__Work order__
Filter the listing below down to the lines containing the word "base".

============================================================

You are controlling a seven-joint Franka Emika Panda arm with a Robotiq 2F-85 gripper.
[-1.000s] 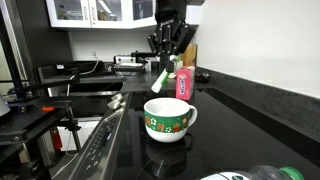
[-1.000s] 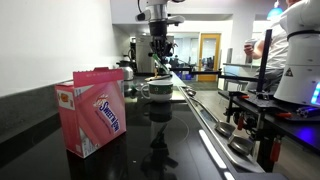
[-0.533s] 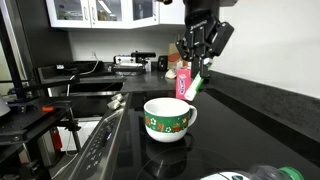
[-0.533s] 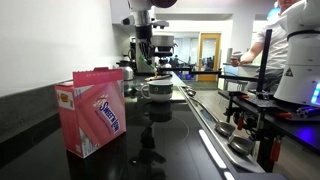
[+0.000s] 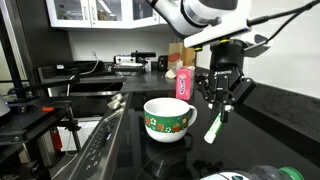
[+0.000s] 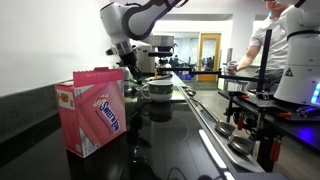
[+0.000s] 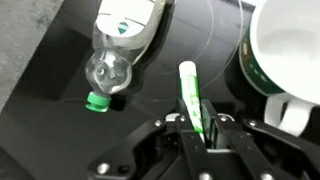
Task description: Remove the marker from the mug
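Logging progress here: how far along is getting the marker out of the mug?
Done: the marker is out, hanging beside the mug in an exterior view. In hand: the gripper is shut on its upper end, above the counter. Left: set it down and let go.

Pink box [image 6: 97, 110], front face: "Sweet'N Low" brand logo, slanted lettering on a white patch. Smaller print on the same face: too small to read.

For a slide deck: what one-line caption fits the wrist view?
Claw holds the green marker outside the mug, beside a plastic bottle lying on the counter.
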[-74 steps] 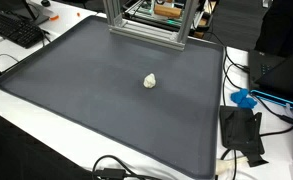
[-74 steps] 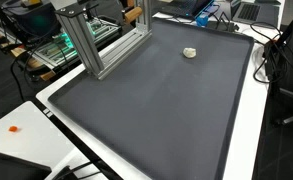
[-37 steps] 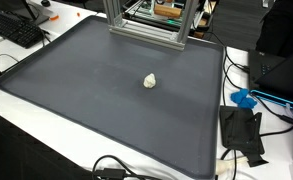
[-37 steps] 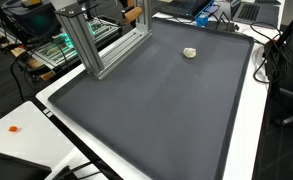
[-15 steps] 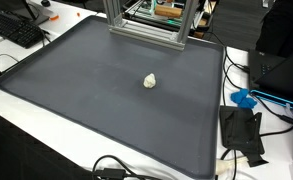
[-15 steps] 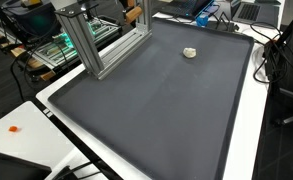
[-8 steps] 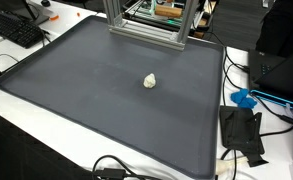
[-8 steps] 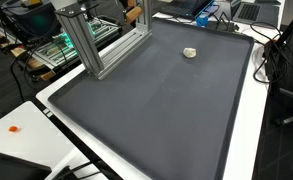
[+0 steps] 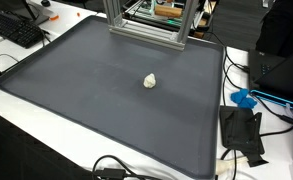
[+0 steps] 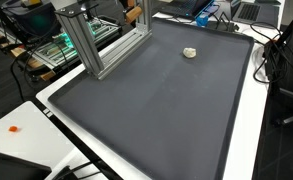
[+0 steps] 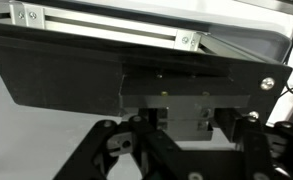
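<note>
Claw (image 11: 182,150): the wrist view only shows its dark linkages, tips cut off, so I can't tell how open it is or if it holds anything. Feels like pre-reach. Next move needs a long approach to the lump (image 9: 150,81), which is small, whitish and crumpled, alone mid-mat (image 9: 76,95). The mat is matte grey on a white tabletop (image 9: 16,112).
</note>
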Available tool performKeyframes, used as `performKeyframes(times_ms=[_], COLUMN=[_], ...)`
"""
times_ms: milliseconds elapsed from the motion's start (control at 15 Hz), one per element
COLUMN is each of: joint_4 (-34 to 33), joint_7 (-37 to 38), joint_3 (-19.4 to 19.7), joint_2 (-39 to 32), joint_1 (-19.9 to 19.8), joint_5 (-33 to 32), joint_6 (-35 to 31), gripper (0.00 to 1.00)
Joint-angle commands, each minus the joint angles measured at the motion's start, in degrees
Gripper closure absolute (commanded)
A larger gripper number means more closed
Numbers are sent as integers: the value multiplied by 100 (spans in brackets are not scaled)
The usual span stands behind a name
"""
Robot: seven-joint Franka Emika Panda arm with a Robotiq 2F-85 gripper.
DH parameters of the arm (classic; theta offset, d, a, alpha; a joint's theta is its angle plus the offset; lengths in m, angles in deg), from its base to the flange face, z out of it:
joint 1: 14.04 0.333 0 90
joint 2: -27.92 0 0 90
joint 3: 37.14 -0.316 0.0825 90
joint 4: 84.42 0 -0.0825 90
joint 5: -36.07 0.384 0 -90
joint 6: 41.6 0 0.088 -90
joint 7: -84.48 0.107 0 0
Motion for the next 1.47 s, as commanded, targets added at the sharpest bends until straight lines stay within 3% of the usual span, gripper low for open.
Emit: performKeyframes(times_ms=[0,133,533,667,933,1000,1200,1267,1400], joint_4=[123,97,32,-2,-71,-80,-99,-102,-123], joint_7=[-78,-102,-199,-262,-359,-384,-449,-463,-461], joint_3=[-27,-21,-26,-23,-11,-8,-2,0,0], joint_2=[35,13,-106,-145,-181,-186,-224,-241,-274], joint_1=[33,30,60,65,69,69,72,71,64], joint_5=[-46,-99,-124,-138,-175,-184,-219,-231,-258], joint_6=[-28,-5,66,83,132,145,181,191,213], gripper=[51,66,66,49,57,33,11,10,24])
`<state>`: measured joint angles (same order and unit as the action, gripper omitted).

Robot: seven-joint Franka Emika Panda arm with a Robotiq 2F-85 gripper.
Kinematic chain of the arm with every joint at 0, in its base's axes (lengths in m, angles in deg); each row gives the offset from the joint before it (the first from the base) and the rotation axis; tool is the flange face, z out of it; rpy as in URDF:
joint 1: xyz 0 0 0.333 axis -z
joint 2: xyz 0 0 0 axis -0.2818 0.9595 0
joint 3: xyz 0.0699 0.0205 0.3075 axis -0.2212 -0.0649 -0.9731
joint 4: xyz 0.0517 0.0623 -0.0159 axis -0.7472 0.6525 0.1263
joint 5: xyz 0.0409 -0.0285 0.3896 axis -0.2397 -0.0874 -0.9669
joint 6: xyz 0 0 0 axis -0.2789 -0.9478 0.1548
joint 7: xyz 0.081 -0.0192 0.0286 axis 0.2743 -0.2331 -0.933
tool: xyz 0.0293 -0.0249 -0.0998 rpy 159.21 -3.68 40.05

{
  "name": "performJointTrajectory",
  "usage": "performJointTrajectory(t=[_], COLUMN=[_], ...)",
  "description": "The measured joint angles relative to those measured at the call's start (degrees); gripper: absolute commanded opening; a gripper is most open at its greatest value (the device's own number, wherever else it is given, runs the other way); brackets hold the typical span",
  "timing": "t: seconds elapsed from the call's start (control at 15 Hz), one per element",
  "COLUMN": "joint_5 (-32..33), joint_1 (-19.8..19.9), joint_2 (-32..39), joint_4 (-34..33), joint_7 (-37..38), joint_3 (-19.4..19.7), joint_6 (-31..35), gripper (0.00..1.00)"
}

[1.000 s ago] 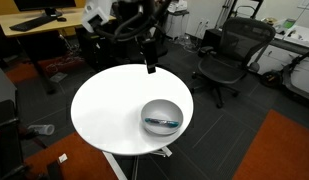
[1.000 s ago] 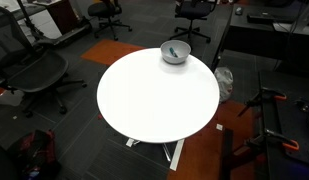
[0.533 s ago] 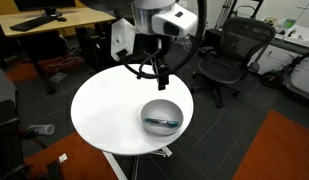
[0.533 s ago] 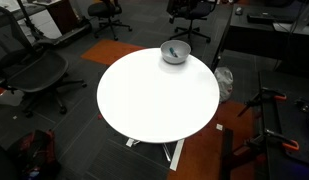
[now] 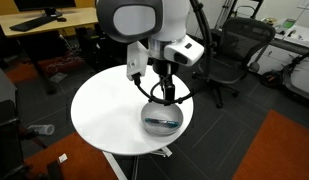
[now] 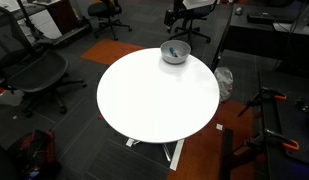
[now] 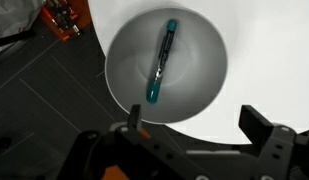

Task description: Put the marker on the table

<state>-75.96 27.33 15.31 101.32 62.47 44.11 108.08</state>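
The marker [image 7: 161,63], a slim dark stick with a teal end, lies inside the round silver bowl [image 7: 199,50] in the wrist view. It also shows in the bowl [image 5: 161,117] in an exterior view as a thin dark line [image 5: 162,123]. The bowl stands near the edge of the round white table [image 5: 104,110], seen from another side too [image 6: 154,95]. My gripper [image 7: 196,125] is open and empty, hovering above the bowl's near rim. In an exterior view the gripper [image 5: 161,95] hangs just above the bowl. The bowl [image 6: 175,52] is small in the far view.
Black office chairs [image 5: 229,55] stand around the table, with wooden desks [image 5: 49,25] behind. More chairs [image 6: 34,70] and an orange carpet patch [image 6: 114,50] lie around the table. An orange-black object [image 7: 62,18] sits on the floor beside the table edge.
The arm has swung from the back of the table forward and down, so the gripper now hangs over the bowl. The bowl and marker have not moved.
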Motion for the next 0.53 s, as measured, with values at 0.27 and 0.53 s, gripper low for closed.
performJointTrajectory(t=[0.27,0.53], joint_5=[-0.2,-0.26], joint_1=[0.63,0.7], joint_2=[4.27,8.12], joint_4=[-3.4,-6.2], joint_7=[1.31,2.52], joint_3=[-0.05,-0.12], joint_6=[-0.02,-0.24], gripper=[1.0,1.0])
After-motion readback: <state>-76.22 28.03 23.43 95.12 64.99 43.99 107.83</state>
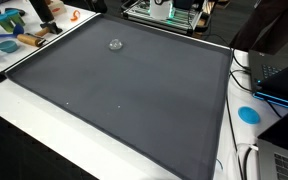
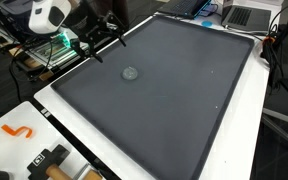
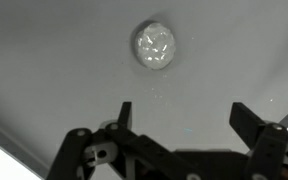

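Claw (image 3: 180, 110) was released, jaws wide and empty, hanging over the grey mat (image 1: 134, 110) near its edge. The small clear round piece (image 3: 155, 46) lay on the mat just ahead of the fingertips, not touching them. I read this as pre-grasp approach: a pick would need centring over the piece, then descent. No containers on the mat.

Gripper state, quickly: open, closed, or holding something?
Black two-fingered gripper: open, holding nothing; the small round clear object lies apart from it on the grey mat.
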`<action>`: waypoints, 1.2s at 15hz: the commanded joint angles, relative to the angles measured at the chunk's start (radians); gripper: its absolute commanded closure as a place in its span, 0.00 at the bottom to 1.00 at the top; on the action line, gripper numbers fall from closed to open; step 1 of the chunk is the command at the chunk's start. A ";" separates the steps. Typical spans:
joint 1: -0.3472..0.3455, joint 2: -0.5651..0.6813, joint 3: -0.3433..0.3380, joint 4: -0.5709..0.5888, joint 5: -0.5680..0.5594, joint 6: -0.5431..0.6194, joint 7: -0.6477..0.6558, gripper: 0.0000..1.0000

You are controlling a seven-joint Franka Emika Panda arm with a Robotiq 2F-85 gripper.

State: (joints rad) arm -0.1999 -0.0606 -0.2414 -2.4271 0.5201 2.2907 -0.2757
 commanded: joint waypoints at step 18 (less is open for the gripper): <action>0.063 -0.025 0.084 -0.055 -0.133 0.123 0.043 0.00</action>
State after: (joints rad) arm -0.1464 -0.0619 -0.1706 -2.4720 0.4588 2.4175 -0.2820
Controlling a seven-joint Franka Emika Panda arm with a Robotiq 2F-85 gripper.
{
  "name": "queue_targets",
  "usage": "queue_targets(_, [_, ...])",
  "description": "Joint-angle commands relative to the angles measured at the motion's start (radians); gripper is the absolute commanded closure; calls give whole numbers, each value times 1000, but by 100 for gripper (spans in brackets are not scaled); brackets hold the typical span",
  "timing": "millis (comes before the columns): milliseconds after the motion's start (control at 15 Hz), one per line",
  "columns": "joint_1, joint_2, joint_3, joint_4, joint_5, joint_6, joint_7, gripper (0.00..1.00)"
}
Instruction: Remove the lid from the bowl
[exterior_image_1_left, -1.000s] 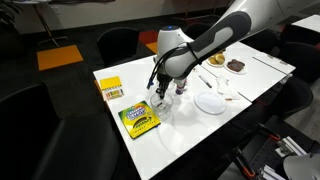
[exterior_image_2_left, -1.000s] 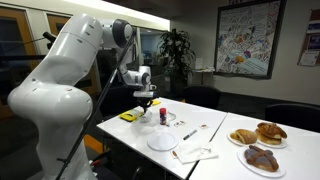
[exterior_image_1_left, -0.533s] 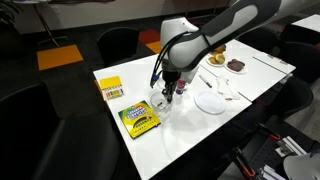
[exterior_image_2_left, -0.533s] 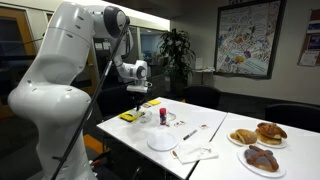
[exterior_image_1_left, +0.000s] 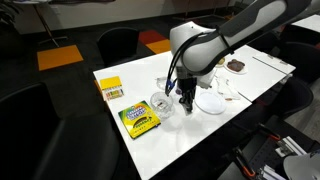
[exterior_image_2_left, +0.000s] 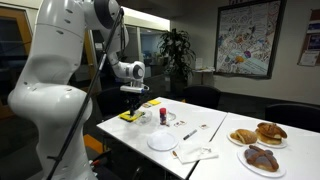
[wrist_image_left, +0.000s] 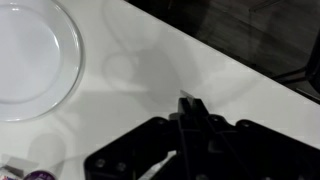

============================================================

__Task answer__
DH parameters of the arm (classic; theta offset, d, a, alpha; a joint's theta is its angle plus the offset; lengths in m, angles in deg), from its base to the flange face, z out of it:
Kinematic chain of the arm with every joint at 0, in its base's axes (lengths in m, angles in deg); each row gives the offset from the joint before it (the first from the base) and the rotation axis; tool is the flange face, z out of it; rpy as in URDF:

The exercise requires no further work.